In other news…

Enabling Digital Public Spaces

The vision for using openly licensed data alongside social media and crowd sourcing is appealing in national, European and global settings, not only to expose the cultural heritage data generally but also to create subject specific platforms and aggregations. Digital New Zealand, which tested the vision in 2009, continues to demonstrate how this can be done with a very broad mix of data, whilst Europeana has recently adopted CC0 licensing to focus its model.
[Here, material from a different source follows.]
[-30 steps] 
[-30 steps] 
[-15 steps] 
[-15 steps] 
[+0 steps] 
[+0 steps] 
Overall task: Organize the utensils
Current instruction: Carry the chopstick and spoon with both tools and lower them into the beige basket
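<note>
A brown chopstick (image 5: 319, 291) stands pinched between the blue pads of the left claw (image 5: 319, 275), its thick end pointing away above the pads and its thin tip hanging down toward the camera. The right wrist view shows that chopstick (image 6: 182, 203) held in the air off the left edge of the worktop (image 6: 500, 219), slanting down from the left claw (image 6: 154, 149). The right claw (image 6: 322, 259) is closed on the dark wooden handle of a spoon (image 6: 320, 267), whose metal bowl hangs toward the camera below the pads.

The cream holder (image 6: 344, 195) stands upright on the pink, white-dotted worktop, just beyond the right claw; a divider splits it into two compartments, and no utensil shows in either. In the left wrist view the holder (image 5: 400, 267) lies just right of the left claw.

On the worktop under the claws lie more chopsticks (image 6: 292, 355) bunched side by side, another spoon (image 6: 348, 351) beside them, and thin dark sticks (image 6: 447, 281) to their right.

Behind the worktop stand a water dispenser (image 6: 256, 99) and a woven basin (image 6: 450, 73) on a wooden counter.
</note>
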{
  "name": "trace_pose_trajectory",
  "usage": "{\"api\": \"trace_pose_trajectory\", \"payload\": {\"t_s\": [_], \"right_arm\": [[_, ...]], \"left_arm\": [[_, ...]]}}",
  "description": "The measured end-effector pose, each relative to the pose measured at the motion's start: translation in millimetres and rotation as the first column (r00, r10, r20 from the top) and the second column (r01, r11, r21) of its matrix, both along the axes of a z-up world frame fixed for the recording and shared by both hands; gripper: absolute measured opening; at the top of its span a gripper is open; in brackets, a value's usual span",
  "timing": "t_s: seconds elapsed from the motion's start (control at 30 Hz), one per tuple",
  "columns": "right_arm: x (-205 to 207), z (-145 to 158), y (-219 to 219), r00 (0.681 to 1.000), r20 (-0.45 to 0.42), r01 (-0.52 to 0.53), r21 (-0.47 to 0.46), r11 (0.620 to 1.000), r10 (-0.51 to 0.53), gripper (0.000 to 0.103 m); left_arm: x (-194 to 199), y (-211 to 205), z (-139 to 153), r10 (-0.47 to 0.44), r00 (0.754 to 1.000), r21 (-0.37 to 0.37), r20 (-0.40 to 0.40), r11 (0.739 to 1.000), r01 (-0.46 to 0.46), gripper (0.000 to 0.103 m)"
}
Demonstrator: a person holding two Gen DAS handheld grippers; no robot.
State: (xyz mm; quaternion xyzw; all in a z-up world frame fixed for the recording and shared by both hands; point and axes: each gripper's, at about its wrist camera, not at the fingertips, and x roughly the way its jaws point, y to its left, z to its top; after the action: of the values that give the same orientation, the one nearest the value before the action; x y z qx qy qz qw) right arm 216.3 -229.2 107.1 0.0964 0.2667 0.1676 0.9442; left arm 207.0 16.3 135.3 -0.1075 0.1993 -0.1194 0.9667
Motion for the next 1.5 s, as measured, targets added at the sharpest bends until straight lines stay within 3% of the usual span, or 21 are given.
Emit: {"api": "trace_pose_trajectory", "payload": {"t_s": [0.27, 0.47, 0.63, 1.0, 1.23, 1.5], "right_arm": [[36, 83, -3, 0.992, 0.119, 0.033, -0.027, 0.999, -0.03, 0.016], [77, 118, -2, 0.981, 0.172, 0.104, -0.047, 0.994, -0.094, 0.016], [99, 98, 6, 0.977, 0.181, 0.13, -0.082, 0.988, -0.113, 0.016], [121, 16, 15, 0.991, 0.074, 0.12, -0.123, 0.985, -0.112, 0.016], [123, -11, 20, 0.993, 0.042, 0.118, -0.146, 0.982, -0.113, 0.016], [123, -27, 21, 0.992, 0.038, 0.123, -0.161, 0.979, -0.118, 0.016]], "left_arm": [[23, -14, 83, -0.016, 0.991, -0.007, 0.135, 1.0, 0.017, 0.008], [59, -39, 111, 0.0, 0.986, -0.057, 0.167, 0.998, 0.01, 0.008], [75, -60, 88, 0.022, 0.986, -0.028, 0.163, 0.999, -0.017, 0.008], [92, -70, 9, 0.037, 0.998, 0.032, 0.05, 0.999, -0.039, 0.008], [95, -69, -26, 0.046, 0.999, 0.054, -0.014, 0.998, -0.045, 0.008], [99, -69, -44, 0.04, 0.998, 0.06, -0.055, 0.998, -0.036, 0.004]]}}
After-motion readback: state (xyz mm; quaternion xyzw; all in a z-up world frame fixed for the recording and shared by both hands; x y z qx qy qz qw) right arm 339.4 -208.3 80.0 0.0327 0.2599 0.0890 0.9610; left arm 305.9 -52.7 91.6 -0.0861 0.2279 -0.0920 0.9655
The newly emerging stories in 2011 have been the Digital Public Library of America and, closer to home, the BBC developing a Digital Public Space with partners including the British Library. Whilst both these nationally focused projects are in early development stages, it is significant that they are adopting licensing and technical principles that are compatible with the Discovery vision. That’s important not just because it validates the Discovery principles, but significantly because we are approaching a tipping point for this view of metadata and for its fruitful reuse in scholarship and public life. Discovery will be tracking these projects in 2012.
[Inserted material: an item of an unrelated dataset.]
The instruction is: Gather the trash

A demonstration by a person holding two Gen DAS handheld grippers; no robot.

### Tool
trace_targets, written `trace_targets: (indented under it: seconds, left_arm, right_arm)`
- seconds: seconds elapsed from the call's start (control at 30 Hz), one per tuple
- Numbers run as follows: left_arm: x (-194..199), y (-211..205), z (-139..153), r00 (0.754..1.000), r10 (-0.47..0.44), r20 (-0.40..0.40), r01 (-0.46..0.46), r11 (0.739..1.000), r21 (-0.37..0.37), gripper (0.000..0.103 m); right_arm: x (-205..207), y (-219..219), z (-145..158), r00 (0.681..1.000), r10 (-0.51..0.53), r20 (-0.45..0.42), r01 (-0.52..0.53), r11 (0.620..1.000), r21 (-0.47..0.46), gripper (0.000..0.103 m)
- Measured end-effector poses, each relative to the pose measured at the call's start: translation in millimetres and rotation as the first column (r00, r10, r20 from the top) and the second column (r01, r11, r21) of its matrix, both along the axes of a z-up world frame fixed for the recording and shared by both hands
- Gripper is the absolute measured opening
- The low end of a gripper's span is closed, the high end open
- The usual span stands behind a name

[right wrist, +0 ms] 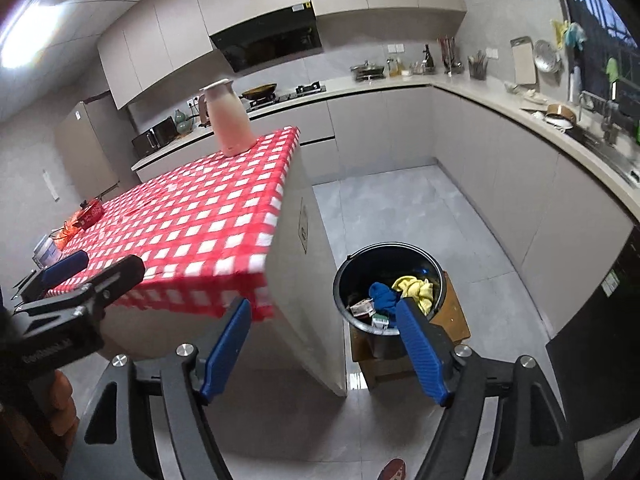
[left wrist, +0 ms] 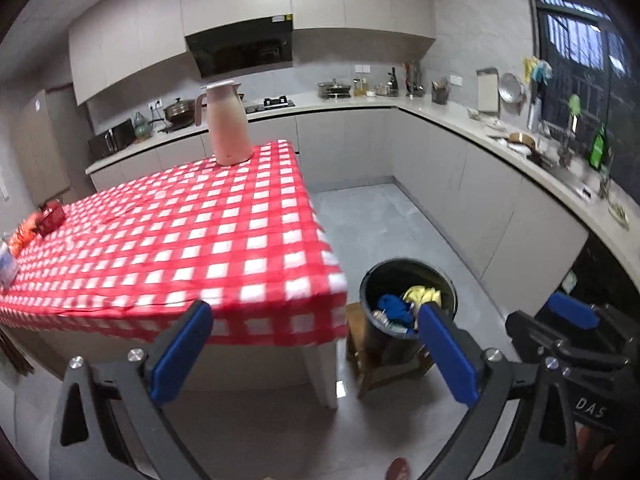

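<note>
hovering with nothing held, left gripper (left wrist: 312,344) and right gripper (right wrist: 324,344) both stand spread, angled down toward the floor. bin (right wrist: 352,264) at 1 o'clock already holds rags and cartons. risk: wrappers (left wrist: 40,224) at the table's (left wrist: 224,216) 9 o'clock edge get missed, or a reach knocks the jug (left wrist: 226,124).

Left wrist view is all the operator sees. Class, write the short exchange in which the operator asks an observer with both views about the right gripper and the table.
Operator: Is the right gripper carrying anything?
Observer: No. It is open, with nothing between its pads.
Operator: What is on the table side facing the bin?
Observer: That plain side panel bears a small label.
</note>
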State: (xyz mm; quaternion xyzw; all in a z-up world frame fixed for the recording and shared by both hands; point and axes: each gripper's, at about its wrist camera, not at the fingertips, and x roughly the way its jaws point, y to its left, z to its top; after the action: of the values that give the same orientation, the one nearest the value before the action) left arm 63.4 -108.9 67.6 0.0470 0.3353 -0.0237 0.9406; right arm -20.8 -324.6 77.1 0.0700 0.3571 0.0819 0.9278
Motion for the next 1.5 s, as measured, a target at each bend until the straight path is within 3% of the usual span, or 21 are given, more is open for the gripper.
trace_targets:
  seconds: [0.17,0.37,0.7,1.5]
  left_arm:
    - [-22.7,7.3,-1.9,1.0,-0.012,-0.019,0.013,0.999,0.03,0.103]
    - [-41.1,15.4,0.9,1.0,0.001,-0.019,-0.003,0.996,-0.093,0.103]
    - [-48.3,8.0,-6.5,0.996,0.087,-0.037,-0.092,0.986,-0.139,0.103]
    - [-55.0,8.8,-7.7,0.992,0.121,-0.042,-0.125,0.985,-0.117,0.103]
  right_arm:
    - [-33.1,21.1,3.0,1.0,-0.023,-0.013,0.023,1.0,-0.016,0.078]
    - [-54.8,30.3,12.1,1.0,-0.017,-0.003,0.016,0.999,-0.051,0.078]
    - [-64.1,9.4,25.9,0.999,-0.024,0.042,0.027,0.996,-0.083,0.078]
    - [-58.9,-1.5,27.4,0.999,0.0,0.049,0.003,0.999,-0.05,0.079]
Listen to the BBC’s Bill Thompson taking about the Digital Public Space vision in the Guardian Tech Weekly podcast.

Library of Congress

Having announced in May this year that the time was right to rethink the ‘bibliographic framework’ in which libraries work, the Library of Congress has followed this up with a statement that recognises that “MARC is no longer fit for purpose”, and states that its bibliographic framework project “will be focused on the Web environment, Linked Data principles and mechanisms, and the Resource Description Framework (RDF) as a basic data model”.

The Library of Congress has already made a range of controlled vocabularies available as linked data from http://id.loc.gov, including Subject Headings, Country codes and Name Authorities. The recent announcement cements their commitment to RDF and linked data.

While the Discovery initiative assumes and supports a mixed data environment, several Discovery projects make use of linked data for data publication.

To see the latest from Library of Congress Bibliographic Framework Transition Initiative, see http://www.loc.gov/marc/transition/.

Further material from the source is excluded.